1977 Volume 53 Issue 6 Pages 797-809
A simplified direct radioimmunoassay system for serum aldosterone measurement was developed by using radio iodine-labeled aldosterone and highly specific antiserum to aldosterone.
8-anilino-1-naphthalene sulfonic acid (ANS) was used to prevent the binding of aldosterone to serum proteins. Polyethylene glycol was used to separate the antibody-bound aldosterone from the free aldosterone as the precipitant.

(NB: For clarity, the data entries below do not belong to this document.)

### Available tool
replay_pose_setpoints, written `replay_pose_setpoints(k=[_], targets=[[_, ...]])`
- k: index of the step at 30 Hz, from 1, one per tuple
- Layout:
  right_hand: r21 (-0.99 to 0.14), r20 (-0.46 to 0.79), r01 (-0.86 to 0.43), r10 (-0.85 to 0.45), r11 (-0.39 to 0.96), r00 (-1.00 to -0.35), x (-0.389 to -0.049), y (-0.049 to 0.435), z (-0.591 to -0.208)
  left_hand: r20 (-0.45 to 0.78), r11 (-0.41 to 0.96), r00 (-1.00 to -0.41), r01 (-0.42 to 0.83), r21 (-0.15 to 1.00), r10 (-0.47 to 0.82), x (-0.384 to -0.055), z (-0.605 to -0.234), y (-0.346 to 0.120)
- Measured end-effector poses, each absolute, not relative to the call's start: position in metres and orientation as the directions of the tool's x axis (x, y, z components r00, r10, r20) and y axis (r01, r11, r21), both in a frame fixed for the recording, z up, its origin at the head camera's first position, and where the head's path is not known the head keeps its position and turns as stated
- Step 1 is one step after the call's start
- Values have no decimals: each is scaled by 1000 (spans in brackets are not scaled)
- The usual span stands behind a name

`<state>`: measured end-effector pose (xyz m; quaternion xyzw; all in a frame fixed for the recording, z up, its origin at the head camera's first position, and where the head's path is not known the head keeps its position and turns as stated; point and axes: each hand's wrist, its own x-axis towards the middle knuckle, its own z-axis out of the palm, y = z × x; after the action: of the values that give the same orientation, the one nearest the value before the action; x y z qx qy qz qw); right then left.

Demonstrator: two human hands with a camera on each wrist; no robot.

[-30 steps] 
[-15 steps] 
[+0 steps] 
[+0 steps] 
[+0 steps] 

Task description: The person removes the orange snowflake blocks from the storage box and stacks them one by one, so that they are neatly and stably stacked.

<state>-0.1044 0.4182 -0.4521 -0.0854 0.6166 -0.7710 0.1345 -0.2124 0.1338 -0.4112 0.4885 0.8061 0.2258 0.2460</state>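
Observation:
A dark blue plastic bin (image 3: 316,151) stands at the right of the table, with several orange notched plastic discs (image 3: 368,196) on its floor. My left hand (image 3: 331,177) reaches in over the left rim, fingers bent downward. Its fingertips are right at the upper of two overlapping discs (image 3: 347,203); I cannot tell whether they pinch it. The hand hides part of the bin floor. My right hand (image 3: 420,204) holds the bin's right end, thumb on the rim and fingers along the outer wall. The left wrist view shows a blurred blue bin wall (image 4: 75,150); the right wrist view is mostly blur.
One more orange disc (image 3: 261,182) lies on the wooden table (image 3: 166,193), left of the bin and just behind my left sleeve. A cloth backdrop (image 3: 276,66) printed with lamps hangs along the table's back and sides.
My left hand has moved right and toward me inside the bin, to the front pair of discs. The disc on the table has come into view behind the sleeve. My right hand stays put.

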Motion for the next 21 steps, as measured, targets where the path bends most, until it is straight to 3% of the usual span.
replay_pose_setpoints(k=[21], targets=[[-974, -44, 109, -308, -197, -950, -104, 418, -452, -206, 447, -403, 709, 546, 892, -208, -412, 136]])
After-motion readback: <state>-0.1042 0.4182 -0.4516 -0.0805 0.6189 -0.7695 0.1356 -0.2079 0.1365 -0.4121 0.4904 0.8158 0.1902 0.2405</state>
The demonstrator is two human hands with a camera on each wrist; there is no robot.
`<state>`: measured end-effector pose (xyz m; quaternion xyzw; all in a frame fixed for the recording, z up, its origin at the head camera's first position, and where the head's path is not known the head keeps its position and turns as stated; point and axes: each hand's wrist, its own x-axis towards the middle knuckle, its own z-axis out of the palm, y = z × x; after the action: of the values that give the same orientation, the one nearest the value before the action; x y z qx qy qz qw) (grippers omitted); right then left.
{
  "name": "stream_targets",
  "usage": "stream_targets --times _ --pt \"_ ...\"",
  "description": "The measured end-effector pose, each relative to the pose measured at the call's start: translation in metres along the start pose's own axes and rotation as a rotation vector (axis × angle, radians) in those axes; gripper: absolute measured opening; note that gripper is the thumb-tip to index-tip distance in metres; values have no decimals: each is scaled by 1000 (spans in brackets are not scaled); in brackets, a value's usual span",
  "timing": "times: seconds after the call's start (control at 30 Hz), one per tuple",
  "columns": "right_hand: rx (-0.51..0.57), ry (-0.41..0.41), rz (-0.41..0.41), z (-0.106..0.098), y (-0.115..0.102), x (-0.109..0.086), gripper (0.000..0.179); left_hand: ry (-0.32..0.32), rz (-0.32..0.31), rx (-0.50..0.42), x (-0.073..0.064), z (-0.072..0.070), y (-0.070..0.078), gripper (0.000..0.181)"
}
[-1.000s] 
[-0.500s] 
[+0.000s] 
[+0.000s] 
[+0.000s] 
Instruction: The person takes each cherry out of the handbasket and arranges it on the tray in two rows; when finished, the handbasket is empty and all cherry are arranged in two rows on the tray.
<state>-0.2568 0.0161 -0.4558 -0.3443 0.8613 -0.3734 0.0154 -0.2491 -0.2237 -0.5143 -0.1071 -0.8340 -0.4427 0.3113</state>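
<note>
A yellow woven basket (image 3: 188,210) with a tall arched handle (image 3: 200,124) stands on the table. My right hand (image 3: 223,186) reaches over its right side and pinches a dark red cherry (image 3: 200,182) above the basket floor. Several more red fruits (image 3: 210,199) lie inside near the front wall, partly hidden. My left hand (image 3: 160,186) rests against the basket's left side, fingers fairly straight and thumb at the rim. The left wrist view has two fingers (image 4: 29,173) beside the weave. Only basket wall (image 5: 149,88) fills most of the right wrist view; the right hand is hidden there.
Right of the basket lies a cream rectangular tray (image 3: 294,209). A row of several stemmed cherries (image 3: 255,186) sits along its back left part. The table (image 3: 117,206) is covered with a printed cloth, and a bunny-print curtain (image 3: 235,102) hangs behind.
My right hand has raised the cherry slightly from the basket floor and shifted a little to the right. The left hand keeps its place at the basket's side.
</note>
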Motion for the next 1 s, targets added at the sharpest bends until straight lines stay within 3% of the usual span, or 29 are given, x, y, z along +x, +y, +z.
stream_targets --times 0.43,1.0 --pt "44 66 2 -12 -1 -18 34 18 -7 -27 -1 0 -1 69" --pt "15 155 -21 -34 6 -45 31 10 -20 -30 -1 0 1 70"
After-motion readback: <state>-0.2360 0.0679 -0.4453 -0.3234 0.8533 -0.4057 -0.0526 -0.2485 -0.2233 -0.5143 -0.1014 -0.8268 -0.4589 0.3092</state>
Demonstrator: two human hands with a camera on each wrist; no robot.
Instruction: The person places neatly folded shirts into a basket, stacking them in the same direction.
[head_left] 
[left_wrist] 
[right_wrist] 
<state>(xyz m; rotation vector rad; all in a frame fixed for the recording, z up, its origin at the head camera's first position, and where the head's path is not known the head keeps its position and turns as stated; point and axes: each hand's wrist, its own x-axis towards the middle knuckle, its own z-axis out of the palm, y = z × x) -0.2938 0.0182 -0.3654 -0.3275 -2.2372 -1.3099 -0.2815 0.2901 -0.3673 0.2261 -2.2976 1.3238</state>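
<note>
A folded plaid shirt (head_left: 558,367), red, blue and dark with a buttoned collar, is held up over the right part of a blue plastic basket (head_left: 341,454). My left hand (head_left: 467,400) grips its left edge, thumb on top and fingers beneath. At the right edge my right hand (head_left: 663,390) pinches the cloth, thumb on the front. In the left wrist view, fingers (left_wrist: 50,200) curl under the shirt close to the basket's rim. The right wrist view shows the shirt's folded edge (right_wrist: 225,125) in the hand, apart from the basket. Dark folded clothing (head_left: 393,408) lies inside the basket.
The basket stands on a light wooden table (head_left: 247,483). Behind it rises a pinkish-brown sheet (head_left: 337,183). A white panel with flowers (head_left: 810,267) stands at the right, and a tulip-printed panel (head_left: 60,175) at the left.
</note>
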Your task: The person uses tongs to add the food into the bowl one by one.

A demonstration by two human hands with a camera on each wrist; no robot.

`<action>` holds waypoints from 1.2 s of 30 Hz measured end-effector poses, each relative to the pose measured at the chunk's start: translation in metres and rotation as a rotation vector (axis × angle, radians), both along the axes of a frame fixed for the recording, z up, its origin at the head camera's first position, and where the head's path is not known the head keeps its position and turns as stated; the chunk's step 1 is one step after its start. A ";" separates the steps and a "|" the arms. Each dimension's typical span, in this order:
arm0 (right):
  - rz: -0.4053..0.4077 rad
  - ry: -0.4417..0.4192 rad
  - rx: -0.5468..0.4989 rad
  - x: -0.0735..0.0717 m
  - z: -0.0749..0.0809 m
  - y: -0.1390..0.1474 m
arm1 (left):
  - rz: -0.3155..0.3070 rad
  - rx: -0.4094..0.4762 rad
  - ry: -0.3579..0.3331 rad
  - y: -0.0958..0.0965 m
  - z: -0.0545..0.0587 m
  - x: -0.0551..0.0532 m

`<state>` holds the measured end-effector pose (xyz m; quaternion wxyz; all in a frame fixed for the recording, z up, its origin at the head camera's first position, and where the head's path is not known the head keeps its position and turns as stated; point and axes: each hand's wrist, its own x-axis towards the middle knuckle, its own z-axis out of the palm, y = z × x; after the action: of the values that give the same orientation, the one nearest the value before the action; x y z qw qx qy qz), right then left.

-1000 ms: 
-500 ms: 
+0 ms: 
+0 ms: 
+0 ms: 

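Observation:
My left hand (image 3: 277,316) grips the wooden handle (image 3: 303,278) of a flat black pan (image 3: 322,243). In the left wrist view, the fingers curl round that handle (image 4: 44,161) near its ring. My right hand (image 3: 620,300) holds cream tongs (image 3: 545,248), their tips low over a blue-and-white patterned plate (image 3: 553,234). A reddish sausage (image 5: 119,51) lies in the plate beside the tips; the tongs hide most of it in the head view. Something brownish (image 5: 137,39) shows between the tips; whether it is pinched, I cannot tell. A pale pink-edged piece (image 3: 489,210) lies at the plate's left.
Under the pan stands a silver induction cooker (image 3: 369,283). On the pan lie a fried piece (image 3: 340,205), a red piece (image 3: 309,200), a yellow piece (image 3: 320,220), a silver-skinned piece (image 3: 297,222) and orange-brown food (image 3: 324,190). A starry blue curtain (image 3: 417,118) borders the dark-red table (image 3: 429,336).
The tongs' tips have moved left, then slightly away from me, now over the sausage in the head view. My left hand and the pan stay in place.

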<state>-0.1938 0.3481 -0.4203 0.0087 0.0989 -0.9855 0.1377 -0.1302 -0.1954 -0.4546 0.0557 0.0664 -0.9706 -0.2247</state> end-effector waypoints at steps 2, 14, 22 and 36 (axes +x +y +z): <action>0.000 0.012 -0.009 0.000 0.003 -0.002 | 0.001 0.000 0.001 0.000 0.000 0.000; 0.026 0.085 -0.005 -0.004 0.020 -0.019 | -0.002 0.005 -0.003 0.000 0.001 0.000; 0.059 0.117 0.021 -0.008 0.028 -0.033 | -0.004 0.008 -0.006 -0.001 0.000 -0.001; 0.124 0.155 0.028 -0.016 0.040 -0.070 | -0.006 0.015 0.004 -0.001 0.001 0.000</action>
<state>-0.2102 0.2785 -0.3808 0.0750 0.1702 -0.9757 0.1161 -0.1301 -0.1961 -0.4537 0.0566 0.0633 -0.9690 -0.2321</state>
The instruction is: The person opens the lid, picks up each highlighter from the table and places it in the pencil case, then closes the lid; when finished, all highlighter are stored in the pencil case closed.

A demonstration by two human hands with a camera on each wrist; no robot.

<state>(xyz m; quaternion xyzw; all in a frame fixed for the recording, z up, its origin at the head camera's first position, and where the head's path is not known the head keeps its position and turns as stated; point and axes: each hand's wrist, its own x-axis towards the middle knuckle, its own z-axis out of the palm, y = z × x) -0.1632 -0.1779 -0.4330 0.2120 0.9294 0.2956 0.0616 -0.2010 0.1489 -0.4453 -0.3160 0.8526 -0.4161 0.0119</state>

The minimum measurable concentration of aldosterone is 30pg/ml of serum by short incubation method (at 25°C for 3hr incubation) and 15pg/ml of serum by long incubation method (at 4°C for 20hr incubation) respectively.
Present radioimmunoassay eliminates extraction of the aldosterone from serum and chromatographic separation procedures, and requires only 0.1ml of serum sample for assay.
The intra-assay precision was C. V. 6.9% (average of 4 samples) and the inter-assay precision was C. V. 10.7% (average of 4 samples).
There is an excellent correlation between the extraction method and this direct method in serum aldosterone value obtained (correlation coefficient, 0.96). The normal value was 36.8±25.9 pg/ml (recumbent) and 113.6±61.5pg/ml (upright).